Post by Wicket » Thu Apr 28, 2011 5:26 am

Part 2:
OK, I see you got that "misinformation" from that link on the "dominance myths," LMAO.
Nope, I've read both sides. Thank you. :)
OK, let me try to break this one down for you to better understand. You are correct in saying most dogs to not WANT to be pack leader, they look to us humans to be the boss(I do believe,however, that there are dogs that are just born as genetic "alphas" and some breeds are specifically bred for that trait,which goes back to the DS and BM that I spoke of).
So the external relationship between two unique individuals (dog and person) can be inherently breed now, eh? That's not even counting the numerous environmental factors, such as life experiences for both, previous histories, etc. I do agree that some dogs are more independent and need more guidelines.

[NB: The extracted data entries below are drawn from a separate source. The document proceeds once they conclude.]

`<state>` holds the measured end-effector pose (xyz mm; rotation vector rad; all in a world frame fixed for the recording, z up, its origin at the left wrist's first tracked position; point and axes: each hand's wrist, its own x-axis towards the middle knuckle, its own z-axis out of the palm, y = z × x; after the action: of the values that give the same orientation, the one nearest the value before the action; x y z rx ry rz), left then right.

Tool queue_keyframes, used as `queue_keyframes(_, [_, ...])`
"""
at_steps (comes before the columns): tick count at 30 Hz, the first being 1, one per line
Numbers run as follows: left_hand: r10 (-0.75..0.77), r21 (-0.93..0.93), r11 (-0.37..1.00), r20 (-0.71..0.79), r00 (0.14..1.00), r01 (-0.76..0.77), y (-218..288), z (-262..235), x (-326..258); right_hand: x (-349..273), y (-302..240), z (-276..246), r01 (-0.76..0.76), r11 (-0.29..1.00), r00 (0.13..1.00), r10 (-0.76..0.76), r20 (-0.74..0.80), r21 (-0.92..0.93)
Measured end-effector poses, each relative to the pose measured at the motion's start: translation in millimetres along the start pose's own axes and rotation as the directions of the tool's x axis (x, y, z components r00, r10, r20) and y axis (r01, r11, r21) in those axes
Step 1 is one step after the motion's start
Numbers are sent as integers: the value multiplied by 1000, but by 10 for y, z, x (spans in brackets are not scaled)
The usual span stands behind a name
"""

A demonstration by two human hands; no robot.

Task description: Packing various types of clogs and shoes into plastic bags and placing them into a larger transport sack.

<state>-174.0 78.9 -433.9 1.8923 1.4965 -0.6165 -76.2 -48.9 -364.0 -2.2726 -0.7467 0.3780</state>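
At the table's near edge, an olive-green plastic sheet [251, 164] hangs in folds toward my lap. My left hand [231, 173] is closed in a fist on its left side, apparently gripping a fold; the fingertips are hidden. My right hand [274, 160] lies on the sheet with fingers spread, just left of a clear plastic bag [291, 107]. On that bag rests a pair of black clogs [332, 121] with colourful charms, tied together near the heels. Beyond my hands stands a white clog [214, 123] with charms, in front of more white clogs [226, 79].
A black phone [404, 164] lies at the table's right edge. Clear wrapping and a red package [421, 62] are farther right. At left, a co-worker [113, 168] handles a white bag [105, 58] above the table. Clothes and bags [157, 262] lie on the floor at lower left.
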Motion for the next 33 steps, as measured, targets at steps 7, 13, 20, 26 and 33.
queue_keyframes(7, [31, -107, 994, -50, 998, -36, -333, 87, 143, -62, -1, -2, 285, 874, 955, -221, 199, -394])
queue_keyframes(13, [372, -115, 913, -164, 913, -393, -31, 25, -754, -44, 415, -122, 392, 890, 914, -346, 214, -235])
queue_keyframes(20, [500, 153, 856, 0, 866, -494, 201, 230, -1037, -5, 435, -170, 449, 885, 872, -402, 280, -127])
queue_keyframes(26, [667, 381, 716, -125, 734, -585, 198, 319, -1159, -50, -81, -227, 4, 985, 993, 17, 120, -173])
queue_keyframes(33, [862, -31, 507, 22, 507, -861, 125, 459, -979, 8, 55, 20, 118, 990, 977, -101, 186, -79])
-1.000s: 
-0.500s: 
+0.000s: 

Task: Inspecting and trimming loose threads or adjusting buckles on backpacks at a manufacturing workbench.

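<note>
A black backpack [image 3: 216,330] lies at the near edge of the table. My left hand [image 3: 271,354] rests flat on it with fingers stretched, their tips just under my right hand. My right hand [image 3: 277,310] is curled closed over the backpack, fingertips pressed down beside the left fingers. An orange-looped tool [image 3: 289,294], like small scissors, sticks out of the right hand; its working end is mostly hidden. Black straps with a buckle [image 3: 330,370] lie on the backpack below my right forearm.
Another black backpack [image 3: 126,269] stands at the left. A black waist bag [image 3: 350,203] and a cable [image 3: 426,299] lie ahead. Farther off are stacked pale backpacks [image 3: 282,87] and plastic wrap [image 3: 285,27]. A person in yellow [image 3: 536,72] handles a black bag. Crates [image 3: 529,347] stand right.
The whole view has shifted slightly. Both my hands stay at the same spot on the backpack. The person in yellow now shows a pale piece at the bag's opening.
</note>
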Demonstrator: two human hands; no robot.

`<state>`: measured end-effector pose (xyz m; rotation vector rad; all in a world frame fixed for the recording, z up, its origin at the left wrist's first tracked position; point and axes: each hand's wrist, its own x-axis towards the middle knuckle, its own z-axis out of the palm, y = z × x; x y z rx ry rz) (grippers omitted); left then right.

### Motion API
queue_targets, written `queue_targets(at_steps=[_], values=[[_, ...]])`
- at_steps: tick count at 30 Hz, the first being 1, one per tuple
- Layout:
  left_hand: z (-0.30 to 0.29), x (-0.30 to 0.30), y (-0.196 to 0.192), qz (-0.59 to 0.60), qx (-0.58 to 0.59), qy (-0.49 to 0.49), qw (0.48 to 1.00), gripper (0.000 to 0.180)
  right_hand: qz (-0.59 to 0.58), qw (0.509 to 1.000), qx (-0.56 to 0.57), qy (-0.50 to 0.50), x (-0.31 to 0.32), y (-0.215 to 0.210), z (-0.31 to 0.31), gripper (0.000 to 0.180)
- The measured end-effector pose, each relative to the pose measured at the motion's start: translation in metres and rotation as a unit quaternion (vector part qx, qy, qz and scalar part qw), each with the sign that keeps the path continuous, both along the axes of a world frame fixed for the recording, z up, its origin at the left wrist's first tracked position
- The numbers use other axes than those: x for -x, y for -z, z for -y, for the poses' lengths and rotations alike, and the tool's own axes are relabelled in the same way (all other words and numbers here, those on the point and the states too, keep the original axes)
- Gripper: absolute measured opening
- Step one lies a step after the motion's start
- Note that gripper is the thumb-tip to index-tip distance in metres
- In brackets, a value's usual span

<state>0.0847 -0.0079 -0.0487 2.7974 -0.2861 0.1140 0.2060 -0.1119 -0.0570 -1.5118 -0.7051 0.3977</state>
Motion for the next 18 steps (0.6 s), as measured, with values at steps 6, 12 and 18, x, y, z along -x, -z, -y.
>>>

If the "alpha gene" existed, there would be no point in training since that's a biological factor that cannot be changed or modified; it would be genetic pre-determinism.
Things that WE HUMANS DO(from when the dog is young) such as allowing the dog to pull on the leash, allowing it on the furniture, allowing it to dictate to us when it gets affection, when it gets fed, etc, CAN EVENTUALLY lead to a "dominance struggle" between dog and human. Dogs don't automatically one day just "assert themselves" by pulling on leash when they never did it before or jumping on the couch when they have never been allowed on it before. We are "allowing" our dog to be pack leader, where some, especially intact males, will want to keep that status(as they mature).They will now growl at us when we try to now remove them from the couch they are on, etc. This is the point where mosyt trainers are contacted because their once loveable dog is becoming a growling terror.
You've just expanded on what I said before: dogs don't want to be pack leaders, but eventually there's a pack leader struggle because dogs assert themselves as pack leaders when they really don't want to be pack leaders, waiting for the humans do it but humans didn't by letting them that frakkin' couch when they were pups and had no control over the situation. Geez!

Let's deal with it as it is: dogs needs to be trained and human needs to have to tools to communicate what they need from the dog. Nothing in Life is for Free gets the dog back to being trained and uses the Premack principle to get the human wants. Nothing here about social status.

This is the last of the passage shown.